*THE PROBLEM:*
For the word "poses", find each line in the entries where it occurs and copy that line.

★ ★ ★

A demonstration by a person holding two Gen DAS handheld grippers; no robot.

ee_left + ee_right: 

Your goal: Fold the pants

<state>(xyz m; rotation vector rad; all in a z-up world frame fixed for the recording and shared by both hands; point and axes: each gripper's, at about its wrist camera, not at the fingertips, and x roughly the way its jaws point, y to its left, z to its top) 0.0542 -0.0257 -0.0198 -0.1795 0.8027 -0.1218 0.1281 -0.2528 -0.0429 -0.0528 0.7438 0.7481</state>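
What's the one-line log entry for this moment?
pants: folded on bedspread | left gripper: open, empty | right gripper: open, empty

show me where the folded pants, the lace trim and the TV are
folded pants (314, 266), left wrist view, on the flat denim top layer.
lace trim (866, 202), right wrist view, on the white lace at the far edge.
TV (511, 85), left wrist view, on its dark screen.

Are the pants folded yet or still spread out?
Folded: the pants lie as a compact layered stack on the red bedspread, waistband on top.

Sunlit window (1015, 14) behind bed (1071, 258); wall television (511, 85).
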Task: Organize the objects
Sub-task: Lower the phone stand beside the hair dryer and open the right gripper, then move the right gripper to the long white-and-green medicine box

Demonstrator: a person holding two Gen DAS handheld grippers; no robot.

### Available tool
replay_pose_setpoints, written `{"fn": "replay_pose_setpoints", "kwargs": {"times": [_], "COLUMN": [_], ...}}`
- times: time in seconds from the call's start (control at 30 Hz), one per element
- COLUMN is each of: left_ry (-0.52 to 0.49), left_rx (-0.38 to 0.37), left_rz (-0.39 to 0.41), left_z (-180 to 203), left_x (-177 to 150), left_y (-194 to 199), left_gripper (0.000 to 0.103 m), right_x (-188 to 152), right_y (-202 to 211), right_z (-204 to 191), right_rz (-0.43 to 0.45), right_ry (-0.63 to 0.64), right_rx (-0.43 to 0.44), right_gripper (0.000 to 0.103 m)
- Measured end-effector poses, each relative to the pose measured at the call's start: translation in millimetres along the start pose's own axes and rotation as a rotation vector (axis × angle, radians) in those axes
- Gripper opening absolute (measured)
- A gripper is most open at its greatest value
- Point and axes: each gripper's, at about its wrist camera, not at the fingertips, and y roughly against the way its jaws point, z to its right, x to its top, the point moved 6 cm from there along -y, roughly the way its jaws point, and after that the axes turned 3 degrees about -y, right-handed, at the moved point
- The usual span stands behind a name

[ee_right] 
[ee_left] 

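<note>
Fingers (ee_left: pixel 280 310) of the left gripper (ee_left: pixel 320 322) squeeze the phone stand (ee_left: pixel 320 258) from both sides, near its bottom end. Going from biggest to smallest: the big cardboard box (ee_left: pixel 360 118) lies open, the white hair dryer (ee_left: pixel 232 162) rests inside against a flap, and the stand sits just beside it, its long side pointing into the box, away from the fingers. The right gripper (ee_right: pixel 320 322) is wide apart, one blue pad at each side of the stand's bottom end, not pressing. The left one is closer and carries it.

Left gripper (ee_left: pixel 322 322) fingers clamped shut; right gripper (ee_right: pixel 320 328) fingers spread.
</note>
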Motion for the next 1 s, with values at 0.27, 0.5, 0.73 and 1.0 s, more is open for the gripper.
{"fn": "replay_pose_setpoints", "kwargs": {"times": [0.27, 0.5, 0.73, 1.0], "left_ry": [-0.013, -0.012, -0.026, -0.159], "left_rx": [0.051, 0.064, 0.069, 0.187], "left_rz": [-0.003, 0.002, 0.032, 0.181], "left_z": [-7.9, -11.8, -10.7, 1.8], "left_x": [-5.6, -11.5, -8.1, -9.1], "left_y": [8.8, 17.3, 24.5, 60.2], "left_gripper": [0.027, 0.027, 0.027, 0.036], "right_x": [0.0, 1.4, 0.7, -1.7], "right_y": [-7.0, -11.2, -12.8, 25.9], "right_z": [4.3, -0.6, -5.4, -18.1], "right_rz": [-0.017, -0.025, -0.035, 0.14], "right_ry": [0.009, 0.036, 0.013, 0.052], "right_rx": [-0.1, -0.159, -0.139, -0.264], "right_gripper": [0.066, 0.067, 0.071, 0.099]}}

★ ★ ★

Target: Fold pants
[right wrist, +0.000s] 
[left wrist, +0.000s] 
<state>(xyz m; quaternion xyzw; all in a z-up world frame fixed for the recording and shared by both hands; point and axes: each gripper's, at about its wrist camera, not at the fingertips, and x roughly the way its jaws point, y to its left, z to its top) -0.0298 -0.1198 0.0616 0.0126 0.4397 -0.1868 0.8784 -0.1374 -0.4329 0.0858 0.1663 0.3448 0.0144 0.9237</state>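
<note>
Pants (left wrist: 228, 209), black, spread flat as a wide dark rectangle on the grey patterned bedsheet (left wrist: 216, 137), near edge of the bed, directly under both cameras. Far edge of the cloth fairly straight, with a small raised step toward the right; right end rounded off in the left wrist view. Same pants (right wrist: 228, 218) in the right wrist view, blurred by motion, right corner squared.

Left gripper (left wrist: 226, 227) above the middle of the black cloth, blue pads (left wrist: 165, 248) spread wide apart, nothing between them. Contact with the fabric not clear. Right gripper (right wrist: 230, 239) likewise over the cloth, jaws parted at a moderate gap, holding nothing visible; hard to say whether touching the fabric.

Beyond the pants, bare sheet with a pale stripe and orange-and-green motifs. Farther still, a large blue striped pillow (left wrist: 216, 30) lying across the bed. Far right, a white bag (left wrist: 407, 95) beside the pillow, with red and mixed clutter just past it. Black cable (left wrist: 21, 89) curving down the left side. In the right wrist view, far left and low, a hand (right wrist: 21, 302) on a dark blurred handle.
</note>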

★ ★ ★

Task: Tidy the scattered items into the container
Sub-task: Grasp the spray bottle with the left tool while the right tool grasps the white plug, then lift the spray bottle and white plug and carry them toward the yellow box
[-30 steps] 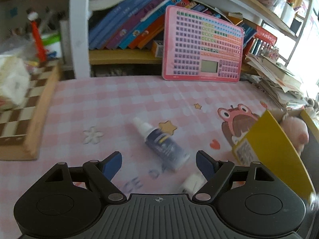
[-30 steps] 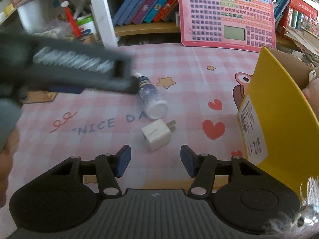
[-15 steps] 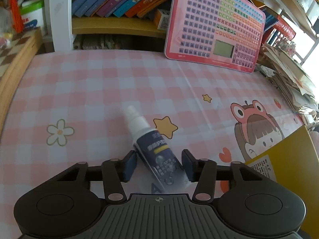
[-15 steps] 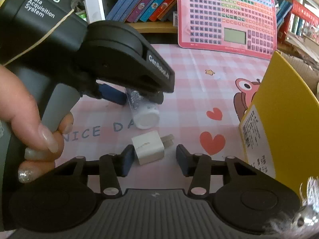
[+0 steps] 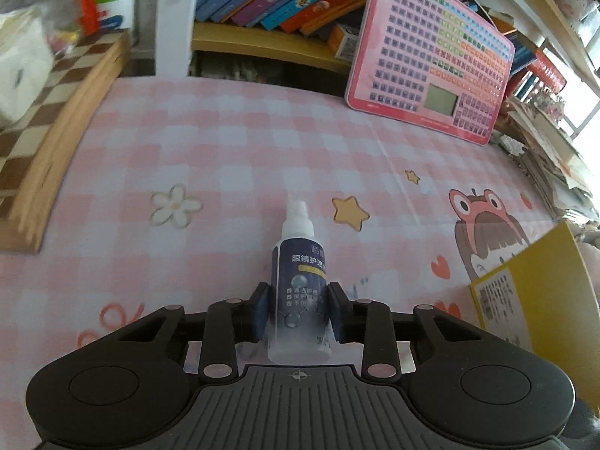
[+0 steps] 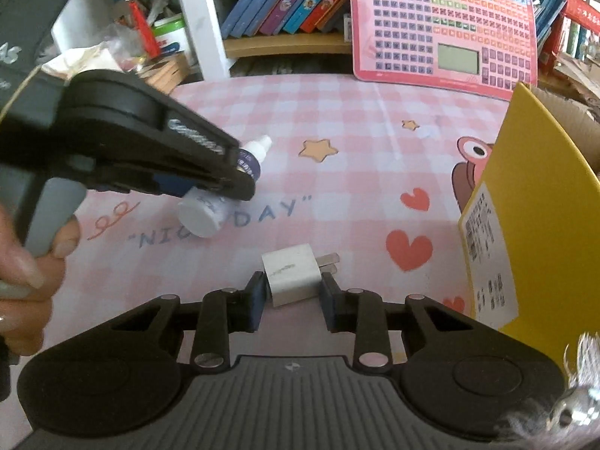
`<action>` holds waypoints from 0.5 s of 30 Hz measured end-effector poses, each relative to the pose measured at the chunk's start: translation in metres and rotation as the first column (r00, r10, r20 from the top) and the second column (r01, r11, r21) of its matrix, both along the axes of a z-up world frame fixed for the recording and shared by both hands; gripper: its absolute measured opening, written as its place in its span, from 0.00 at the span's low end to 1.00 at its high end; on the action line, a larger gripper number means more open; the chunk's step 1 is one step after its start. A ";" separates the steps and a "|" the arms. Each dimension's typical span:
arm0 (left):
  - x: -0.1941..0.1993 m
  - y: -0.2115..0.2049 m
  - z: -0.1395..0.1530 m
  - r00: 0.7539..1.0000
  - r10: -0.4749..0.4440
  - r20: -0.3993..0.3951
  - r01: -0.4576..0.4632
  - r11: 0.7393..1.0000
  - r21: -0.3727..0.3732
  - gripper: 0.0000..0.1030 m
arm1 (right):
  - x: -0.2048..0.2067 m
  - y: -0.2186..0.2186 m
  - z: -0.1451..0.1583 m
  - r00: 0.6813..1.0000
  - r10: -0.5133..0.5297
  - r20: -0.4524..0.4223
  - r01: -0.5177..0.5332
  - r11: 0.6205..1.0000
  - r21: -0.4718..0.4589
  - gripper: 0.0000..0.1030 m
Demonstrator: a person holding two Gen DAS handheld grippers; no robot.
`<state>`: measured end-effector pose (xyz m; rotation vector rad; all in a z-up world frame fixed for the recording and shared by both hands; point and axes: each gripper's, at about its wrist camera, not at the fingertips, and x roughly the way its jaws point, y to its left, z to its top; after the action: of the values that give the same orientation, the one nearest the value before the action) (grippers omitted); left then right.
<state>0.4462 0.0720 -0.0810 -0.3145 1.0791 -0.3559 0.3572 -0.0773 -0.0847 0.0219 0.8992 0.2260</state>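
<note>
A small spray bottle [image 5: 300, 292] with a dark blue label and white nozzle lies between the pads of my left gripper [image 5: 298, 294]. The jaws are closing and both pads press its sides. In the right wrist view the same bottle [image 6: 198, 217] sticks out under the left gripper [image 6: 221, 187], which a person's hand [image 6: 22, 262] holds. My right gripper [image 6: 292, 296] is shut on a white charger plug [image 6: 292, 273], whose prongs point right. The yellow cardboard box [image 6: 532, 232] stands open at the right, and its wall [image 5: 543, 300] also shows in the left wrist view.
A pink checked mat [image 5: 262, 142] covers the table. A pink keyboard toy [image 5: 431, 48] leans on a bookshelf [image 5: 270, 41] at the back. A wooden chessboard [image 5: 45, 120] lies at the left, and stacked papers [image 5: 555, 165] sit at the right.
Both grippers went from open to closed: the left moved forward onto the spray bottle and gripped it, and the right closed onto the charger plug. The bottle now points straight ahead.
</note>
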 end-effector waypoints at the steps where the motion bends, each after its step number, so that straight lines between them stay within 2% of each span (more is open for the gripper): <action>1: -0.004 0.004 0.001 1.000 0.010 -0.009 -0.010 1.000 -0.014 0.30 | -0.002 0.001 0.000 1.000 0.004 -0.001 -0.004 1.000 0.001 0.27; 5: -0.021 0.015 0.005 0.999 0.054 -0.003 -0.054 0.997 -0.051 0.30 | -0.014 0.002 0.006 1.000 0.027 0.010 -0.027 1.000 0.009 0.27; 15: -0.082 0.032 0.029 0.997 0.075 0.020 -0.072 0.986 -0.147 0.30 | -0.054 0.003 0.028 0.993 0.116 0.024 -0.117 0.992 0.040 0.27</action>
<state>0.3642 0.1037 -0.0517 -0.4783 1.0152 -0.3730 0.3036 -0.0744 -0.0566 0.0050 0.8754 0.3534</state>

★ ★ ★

*SOLVED EXERCISE:*
- Measured end-effector poses, each relative to the pose measured at the call's start: translation in millimetres along the start pose's own axes and rotation as a rotation vector (axis × angle, radians) in those axes
`<action>` holds waypoints from 0.5 s of 30 Hz measured end-effector poses, each relative to the pose measured at the chunk's start: translation in metres and rotation as the first column (r00, r10, r20 from the top) and the second column (r01, r11, r21) of its matrix, both along the axes of a z-up world frame fixed for the recording and shared by both hands; gripper: its absolute measured opening, written as its place in its span, from 0.00 at the span's low end to 1.00 at its high end; on the action line, a larger gripper number means more open; the chunk's step 1 is one step after its start. A ";" separates the steps and a "|" the arms. Each dimension's typical span:

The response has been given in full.